◆ Exercise aim: Copy out the complete listing, word for word.

◆ Input data:
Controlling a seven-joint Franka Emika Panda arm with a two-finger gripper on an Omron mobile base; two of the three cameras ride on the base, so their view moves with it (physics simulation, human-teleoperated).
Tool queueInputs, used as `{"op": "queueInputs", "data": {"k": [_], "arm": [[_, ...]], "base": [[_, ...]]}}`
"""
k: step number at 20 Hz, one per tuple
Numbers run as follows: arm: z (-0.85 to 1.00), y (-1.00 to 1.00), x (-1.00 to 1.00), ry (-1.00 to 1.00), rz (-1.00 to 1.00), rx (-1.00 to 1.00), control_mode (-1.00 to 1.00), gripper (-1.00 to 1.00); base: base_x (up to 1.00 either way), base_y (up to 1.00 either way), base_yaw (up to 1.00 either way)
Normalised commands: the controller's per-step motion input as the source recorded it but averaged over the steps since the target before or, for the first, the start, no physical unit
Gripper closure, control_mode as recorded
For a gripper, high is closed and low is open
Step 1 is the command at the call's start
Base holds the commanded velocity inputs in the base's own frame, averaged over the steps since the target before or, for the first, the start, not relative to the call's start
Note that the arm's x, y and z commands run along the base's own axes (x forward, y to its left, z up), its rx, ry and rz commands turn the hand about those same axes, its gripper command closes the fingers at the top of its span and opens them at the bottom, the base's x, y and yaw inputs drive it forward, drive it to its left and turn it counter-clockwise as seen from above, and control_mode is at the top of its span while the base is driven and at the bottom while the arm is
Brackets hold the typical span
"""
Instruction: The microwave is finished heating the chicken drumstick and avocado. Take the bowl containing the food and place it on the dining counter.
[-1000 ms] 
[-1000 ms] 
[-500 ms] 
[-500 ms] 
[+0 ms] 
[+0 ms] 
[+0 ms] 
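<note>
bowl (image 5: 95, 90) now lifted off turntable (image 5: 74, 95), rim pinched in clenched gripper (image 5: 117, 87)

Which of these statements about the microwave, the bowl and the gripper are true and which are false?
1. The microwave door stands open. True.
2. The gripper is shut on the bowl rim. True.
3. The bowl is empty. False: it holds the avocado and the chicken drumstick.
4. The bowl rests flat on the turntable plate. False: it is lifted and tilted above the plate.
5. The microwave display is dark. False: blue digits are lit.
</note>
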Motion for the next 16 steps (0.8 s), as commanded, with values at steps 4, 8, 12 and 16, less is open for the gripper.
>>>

◆ Result of this task:
Controlling a seven-joint Franka Emika Panda arm with a two-finger gripper on an Omron mobile base; two of the three cameras ride on the base, so their view moves with it (physics simulation, human-teleoperated).
Tool queueInputs, used as `{"op": "queueInputs", "data": {"k": [_], "arm": [[_, ...]], "base": [[_, ...]]}}`
"""
k: step number at 20 Hz, one per tuple
Numbers run as follows: arm: z (-0.85 to 1.00), y (-1.00 to 1.00), x (-1.00 to 1.00), ry (-1.00 to 1.00), rz (-1.00 to 1.00), rx (-1.00 to 1.00), control_mode (-1.00 to 1.00), gripper (-1.00 to 1.00); base: base_x (up to 1.00 either way), base_y (up to 1.00 either way), base_yaw (up to 1.00 either way)
Normalised commands: the controller's per-step motion input as the source recorded it but averaged over the steps since the target before or, for the first, the start, no physical unit
Gripper closure, control_mode as recorded
For a gripper, high is closed and low is open
Step 1 is the command at the call's start
Base holds the commanded velocity inputs in the base's own frame, averaged over the steps since the target before or, for the first, the start, not relative to the call's start
Note that the arm's x, y and z commands run along the base's own axes (x forward, y to its left, z up), its rx, ry and rz commands turn the hand about those same axes, its gripper command closes the fingers at the top of its span and opens them at the bottom, the base's x, y and yaw inputs drive it forward, drive it to its left and turn it counter-clockwise as seen from above, and control_mode is at the top of its span while the base is driven and at the bottom while the arm is
Brackets hold the typical span
"""
Instruction: The microwave is finished heating the chicken drumstick and avocado. Take the bowl containing the food and place it on the dining counter.
[-1000 ms] 
[-1000 ms] 
[-500 ms] 
[-500 ms] 
[+0 ms] 
[+0 ms] 
[+0 ms] 
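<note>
bowl (image 5: 95, 90) now lifted off turntable (image 5: 74, 95), rim pinched in clenched gripper (image 5: 117, 87)

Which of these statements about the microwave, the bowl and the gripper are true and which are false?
1. The microwave door stands open. True.
2. The gripper is shut on the bowl rim. True.
3. The bowl is empty. False: it holds the avocado and the chicken drumstick.
4. The bowl rests flat on the turntable plate. False: it is lifted and tilted above the plate.
5. The microwave display is dark. False: blue digits are lit.
</note>
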Motion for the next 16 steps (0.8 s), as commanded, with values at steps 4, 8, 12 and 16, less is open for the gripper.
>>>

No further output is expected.